HMRC has now confirmed the introduction of mandatory tax adviser registration. From 2026, any business that interacts with HMRC on behalf of clients in relation to tax must be registered and must meet defined eligibility conditions. For conveyancing practices that submit SDLT returns, this represents a material regulatory development.
Submitting an SDLT return constitutes interaction with HMRC. Where a law firm files SDLT using its own agent credentials, it is acting as a tax adviser for the purposes of the new regime. The position is not altered by the fact that SDLT forms part of a wider conveyancing process or that calculation may be outsourced. The determining factor is submission and direct interaction with HMRC.
The implementation timetable is now clear. Registration opens on 18 May 2026. Most established law firms already have a Self Assessment or Corporation Tax account and therefore fall within scope from 18 August 2026. From that date, the regime applies and a three month period begins within which a registration application must be submitted. Firms may continue interacting with HMRC during that three month period and while HMRC considers an application, but failure to submit an application within the permitted window would prevent further interaction.
For firms that submit SDLT returns in house, the practical consequence is that the ability to file SDLT will depend on registration status and continued eligibility. Registration is not a procedural formality. HMRC will assess whether the business has outstanding tax returns or unpaid liabilities, whether it is subject to sanctions or stop notices, whether insolvency or enforcement issues exist, and whether appropriate anti money laundering supervision is in place. Certain individuals within the business, typically directors, partners and those responsible for tax adviser services, will also be subject to eligibility criteria.

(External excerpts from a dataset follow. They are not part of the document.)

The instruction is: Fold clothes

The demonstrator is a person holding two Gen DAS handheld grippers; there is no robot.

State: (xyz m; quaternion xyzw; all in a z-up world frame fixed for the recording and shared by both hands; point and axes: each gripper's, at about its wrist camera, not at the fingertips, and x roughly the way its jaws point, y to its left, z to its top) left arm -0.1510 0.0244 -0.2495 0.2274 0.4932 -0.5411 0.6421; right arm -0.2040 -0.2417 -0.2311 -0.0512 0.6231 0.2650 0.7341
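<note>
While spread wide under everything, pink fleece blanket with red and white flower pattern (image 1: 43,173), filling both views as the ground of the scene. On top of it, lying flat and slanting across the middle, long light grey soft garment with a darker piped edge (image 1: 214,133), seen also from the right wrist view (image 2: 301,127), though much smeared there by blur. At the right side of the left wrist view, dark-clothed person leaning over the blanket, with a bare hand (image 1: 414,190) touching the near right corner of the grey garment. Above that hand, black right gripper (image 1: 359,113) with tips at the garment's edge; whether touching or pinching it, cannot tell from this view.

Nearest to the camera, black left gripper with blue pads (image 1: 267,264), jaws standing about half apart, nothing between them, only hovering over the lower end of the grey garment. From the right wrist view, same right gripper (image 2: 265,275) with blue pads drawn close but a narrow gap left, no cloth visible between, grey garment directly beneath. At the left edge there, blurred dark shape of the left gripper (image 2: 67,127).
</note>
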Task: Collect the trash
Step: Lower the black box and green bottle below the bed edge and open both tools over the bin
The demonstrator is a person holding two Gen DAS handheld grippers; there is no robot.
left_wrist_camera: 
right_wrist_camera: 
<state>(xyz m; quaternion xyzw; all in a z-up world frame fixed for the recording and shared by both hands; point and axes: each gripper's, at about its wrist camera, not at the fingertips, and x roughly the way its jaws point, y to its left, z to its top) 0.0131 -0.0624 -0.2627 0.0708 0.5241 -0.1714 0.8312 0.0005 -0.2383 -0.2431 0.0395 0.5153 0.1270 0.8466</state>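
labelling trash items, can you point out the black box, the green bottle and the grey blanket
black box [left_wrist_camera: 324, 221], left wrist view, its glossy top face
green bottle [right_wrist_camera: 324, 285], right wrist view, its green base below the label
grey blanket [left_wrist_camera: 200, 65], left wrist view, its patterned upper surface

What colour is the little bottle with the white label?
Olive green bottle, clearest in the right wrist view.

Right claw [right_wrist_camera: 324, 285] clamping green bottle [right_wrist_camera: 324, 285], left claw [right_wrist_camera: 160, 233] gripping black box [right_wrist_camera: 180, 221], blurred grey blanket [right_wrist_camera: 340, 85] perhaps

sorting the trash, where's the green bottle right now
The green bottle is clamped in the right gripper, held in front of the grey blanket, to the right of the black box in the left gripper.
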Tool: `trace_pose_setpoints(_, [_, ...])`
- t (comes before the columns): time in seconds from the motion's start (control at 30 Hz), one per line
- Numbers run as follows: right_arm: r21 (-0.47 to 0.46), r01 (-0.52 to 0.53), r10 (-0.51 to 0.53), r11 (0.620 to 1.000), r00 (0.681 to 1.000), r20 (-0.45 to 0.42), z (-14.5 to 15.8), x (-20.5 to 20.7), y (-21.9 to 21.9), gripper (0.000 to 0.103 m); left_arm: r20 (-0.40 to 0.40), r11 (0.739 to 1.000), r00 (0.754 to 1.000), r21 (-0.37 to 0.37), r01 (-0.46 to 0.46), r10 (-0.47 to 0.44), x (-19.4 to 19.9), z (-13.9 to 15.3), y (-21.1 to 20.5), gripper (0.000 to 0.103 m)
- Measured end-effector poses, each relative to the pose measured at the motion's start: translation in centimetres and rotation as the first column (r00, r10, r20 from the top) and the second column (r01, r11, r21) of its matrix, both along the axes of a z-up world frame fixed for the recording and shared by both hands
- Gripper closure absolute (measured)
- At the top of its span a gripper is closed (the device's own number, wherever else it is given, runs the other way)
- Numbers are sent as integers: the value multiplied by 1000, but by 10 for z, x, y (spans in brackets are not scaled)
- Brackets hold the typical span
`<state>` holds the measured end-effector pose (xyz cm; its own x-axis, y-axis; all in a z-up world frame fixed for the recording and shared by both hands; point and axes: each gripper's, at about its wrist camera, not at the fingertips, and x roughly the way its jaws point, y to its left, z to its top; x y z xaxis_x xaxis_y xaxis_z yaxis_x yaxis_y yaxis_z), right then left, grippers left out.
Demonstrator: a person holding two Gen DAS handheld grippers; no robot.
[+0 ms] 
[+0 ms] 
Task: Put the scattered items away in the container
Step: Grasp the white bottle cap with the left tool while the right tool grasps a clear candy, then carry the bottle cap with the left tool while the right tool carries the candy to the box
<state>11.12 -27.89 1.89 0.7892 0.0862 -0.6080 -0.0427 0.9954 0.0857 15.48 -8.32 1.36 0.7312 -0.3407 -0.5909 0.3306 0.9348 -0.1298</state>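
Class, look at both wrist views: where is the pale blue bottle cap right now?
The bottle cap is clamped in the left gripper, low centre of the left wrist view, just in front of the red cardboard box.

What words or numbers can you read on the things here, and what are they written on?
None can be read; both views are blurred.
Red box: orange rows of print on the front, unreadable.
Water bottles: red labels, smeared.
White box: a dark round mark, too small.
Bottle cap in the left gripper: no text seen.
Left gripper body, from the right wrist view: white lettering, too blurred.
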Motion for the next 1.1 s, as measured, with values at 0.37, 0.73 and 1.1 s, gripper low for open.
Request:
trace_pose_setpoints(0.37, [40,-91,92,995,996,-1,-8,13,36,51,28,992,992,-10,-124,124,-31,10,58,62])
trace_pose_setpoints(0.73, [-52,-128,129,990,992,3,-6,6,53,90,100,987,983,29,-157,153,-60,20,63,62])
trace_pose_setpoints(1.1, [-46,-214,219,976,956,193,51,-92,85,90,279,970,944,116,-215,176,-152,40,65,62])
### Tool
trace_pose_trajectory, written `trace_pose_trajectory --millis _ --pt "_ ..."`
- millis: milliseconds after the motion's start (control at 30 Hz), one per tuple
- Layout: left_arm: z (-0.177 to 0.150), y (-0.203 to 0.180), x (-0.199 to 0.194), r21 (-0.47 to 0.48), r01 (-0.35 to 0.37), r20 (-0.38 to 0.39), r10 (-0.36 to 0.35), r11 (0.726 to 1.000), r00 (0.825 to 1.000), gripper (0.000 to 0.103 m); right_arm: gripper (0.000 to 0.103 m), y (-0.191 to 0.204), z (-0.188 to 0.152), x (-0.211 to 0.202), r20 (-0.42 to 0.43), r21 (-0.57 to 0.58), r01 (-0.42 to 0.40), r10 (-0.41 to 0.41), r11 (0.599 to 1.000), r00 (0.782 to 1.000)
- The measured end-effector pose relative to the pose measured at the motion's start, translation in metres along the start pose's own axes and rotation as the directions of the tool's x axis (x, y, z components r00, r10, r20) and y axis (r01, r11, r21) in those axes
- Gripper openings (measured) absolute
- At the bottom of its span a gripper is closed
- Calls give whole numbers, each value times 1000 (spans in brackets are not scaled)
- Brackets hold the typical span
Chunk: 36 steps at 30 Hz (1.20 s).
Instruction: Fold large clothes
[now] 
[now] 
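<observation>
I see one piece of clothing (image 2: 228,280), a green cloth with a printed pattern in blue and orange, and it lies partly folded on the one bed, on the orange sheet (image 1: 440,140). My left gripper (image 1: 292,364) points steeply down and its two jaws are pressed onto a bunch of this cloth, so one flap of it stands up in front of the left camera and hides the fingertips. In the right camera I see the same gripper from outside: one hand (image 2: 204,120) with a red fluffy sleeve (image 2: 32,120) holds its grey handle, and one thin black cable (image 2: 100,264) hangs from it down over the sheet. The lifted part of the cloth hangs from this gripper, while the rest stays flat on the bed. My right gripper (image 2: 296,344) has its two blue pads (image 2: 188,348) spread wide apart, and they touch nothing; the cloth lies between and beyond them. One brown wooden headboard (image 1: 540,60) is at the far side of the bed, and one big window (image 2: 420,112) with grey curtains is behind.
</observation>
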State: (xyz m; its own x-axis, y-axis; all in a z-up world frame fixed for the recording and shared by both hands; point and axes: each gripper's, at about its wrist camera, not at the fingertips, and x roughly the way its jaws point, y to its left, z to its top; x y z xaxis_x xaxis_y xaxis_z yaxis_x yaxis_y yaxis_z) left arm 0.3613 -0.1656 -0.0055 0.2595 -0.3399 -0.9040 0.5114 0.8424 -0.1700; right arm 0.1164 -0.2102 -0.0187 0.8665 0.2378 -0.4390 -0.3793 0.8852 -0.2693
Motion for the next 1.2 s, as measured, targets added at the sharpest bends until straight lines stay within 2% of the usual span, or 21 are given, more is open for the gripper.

In effect, a firm’s wider tax compliance profile becomes directly connected to its ability to continue submitting SDLT returns. SDLT submission is therefore no longer simply an administrative step within conveyancing but a regulated tax interaction with defined statutory consequences.
Although the operative date for most incorporated firms is August 2026, delaying structural review until that point would compress regulatory and operational risk into a narrow timeframe. If registration is not applied for within the permitted period, or if HMRC raises queries or delays approval, the firm’s ability to interact with HMRC may be affected. For conveyancing practices, any disruption to SDLT submission capability would have immediate operational implications.
This development requires careful and proactive consideration of SDLT workflows and submission structures well in advance of the statutory trigger date. The question is not whether the regime applies, but where regulatory responsibility sits within the transaction process.
The official HMRC guidance is available here:
Check if and when you need to register as a tax adviser with HMRC
https://www.gov.uk/guidance/check-if-and-when-you-need-to-register-as-a-tax-adviser-with-hmrc
Check if you meet HMRC’s conditions to register as a tax adviser
https://www.gov.uk/guidance/check-if-you-meet-hmrcs-conditions-to-register-as-a-tax-adviser
Mandatory tax adviser registration policy paper
https://www.gov.uk/government/publications/mandatory-tax-adviser-registration-with-hmrc
The 2026 commencement date is fixed. Early assessment and planning will materially reduce regulatory and operational exposure as that date approaches.